◆ Directions for this task
Taking the material as a whole, state how many of its lines contain "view". Write the number and nothing more.

◆ Raw data
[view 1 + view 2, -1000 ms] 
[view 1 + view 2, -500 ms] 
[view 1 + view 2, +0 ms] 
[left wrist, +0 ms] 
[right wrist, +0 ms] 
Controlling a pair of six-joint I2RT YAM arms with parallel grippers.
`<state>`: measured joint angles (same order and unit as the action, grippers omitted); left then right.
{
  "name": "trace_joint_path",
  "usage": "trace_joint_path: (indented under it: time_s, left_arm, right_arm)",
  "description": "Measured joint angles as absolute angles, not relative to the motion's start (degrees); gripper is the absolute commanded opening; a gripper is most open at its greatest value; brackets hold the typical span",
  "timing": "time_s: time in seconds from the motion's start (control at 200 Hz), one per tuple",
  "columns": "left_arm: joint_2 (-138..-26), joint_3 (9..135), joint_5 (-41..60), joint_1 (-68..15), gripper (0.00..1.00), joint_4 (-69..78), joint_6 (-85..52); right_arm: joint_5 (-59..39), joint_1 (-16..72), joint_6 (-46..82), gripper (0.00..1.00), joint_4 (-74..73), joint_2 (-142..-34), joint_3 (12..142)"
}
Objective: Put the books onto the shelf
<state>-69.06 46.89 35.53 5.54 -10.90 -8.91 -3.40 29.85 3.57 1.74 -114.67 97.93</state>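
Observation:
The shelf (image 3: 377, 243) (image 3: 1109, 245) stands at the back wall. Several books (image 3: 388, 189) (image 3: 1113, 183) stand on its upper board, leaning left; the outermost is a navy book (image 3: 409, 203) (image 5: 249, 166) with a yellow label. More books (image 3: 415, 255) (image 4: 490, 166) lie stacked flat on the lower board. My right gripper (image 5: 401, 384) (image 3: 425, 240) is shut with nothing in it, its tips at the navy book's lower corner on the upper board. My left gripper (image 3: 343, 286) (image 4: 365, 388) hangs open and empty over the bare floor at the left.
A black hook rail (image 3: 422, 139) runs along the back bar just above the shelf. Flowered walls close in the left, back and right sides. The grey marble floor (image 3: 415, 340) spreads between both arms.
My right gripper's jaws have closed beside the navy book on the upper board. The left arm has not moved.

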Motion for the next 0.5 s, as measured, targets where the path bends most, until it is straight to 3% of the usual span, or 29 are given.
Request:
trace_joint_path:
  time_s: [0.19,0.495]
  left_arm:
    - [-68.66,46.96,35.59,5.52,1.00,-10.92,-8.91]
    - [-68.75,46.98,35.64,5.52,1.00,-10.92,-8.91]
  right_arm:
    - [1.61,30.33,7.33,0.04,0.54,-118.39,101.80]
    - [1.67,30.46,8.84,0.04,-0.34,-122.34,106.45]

◆ Written response
3